Brief.
No pictures in the copy. Write out the listing below exactly.

Available data.
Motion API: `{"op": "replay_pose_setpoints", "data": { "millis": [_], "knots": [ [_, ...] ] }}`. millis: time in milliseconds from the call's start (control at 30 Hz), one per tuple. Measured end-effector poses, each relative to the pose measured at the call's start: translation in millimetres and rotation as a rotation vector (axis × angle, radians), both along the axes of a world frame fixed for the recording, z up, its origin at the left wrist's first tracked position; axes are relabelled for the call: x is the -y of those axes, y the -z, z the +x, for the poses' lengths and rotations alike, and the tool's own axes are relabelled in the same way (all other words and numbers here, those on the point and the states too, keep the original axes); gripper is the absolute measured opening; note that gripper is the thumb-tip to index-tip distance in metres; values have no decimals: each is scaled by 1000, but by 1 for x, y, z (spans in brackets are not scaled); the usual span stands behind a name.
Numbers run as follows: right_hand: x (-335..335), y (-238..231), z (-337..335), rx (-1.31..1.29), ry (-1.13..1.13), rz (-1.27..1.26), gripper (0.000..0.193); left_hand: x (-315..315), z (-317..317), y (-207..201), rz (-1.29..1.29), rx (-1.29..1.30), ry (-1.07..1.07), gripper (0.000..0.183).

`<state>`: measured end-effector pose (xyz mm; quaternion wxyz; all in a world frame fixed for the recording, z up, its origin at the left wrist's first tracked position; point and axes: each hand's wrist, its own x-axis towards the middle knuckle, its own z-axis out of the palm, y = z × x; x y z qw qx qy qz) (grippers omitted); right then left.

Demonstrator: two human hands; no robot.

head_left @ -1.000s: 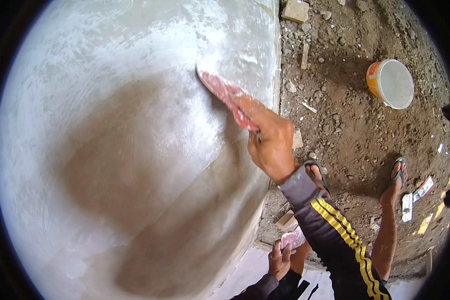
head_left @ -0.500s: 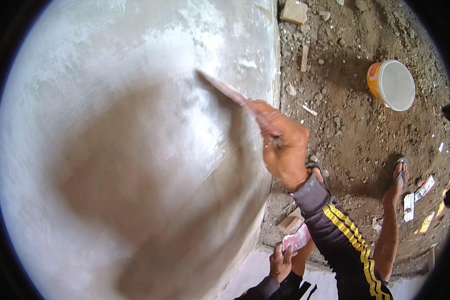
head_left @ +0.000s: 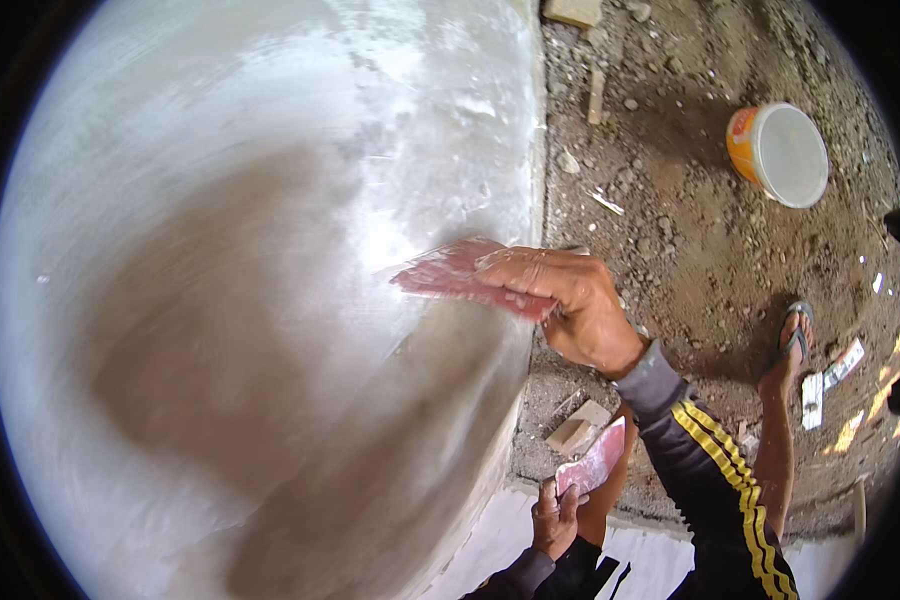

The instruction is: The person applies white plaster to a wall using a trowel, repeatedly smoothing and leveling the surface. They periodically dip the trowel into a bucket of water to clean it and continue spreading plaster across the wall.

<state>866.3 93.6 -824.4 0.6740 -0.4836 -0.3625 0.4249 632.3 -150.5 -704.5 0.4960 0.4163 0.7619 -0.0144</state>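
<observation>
My right hand (head_left: 585, 310) is closed round a flat red putty scraper (head_left: 450, 270) smeared with white. The scraper's far edge meets a grey-white plastered wall (head_left: 220, 230), which shows wet, shiny patches around it. Lower down, near my leg, my left hand (head_left: 553, 520) grips a second red scraper (head_left: 595, 458), tilted up and coated with white putty. This second scraper is apart from the wall. Shadows of my arm and body fall across the plaster.
On the brown dirt floor (head_left: 690, 270) at the right lies a tipped white-and-orange bucket (head_left: 792, 155). Broken blocks (head_left: 580, 425), a wood strip (head_left: 596, 97) and white scraps (head_left: 813, 400) lie about. My sandalled foot (head_left: 796, 328) stands at the right.
My right hand has moved down along the wall, and its scraper has turned from edge-on to show its red face. My left hand's scraper now points further upward.
</observation>
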Motion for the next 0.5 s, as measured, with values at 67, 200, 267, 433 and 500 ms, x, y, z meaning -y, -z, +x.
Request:
{"op": "replay_pose_setpoints", "data": {
  "millis": [67, 200, 267, 433, 500],
  "knots": [
    [10, 27, -26, -349, 119, -153, 30, 1, -1, 1, 49, 44, 1, 23],
    [6, 112, -50, -173, 331, -607, 42, 6, -7, 4, 68, 57, -14, 25],
    [-15, 143, -58, -91, 340, -613, 30, 8, -10, 5, 68, 61, -36, 26],
    [-26, 119, -98, 119, 207, -600, 28, 8, -10, 4, 51, 79, -90, 21],
    [6, 98, -114, 111, 129, -447, 29, 7, -9, 4, 63, 94, -89, 21]
  ]
}}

Final answer.
Motion API: `{"op": "replay_pose_setpoints", "data": { "millis": [_], "knots": [ [_, ...] ] }}`. millis: time in milliseconds from the call's start (control at 30 Hz), one per tuple. Measured end-effector poses, each relative to the pose measured at the call's start: translation in millimetres and rotation as a rotation vector (axis × angle, radians), both along the axes of a world frame fixed for the recording, z up, its origin at the left wrist's first tracked position; axes are relabelled for the call: x is the -y of those axes, y the -z, z the +x, for the poses' lengths and rotations alike, and the tool's own axes are relabelled in the same way (all other words and numbers here, those on the point and the states too, keep the original axes); gripper is the absolute measured opening; note that gripper is the thumb-tip to index-tip distance in metres; values have no decimals: each is scaled by 1000, but by 1 for x, y, z (spans in brackets are not scaled); the usual span stands behind a name.
Numbers run as follows: right_hand: x (-335..335), y (-238..231), z (-337..335), rx (-1.31..1.29), ry (-1.13..1.13), rz (-1.27..1.26), gripper (0.000..0.193); left_hand: x (-315..315), z (-317..317), y (-207..201), rz (-1.29..1.29), rx (-1.29..1.30), ry (-1.07..1.07), gripper (0.000..0.183).

`<state>`: measured end-effector pose (xyz mm; quaternion wxyz; all in a world frame fixed for the recording, z up, its origin at the left wrist's first tracked position; point and axes: each hand's wrist, its own x-axis towards the middle knuckle, its own z-axis out of the palm, y = z × x; x y z qw qx qy qz) (grippers omitted); right then left.

Demonstrator: two human hands; no robot.

head_left @ -1.000s: 
head_left @ -0.500s: 
head_left @ +0.000s: 

The instruction is: The person applies white plaster to a wall using a trowel, repeatedly smoothing and leveling the surface. They periodically dip the trowel into a bucket of water to clean it and continue spreading plaster across the wall.

<state>866.3 93.6 -824.4 0.6740 -0.4836 -0.3625 0.4249 632.3 -150.5 -704.5 0.4960 0.4163 0.7619 -0.0144</state>
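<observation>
My right hand (head_left: 585, 310) is closed round a flat red putty scraper (head_left: 450, 270) smeared with white. The scraper's far edge meets a grey-white plastered wall (head_left: 220, 230), which shows wet, shiny patches around it. Lower down, near my leg, my left hand (head_left: 553, 520) grips a second red scraper (head_left: 595, 458), tilted up and coated with white putty. This second scraper is apart from the wall. Shadows of my arm and body fall across the plaster.
On the brown dirt floor (head_left: 690, 270) at the right lies a tipped white-and-orange bucket (head_left: 792, 155). Broken blocks (head_left: 580, 425), a wood strip (head_left: 596, 97) and white scraps (head_left: 813, 400) lie about. My sandalled foot (head_left: 796, 328) stands at the right.
My right hand has moved down along the wall, and its scraper has turned from edge-on to show its red face. My left hand's scraper now points further upward.
</observation>
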Motion for the next 0.5 s, as measured, with values at 67, 200, 267, 433 and 500 ms, x, y, z meaning -y, -z, +x.
Request:
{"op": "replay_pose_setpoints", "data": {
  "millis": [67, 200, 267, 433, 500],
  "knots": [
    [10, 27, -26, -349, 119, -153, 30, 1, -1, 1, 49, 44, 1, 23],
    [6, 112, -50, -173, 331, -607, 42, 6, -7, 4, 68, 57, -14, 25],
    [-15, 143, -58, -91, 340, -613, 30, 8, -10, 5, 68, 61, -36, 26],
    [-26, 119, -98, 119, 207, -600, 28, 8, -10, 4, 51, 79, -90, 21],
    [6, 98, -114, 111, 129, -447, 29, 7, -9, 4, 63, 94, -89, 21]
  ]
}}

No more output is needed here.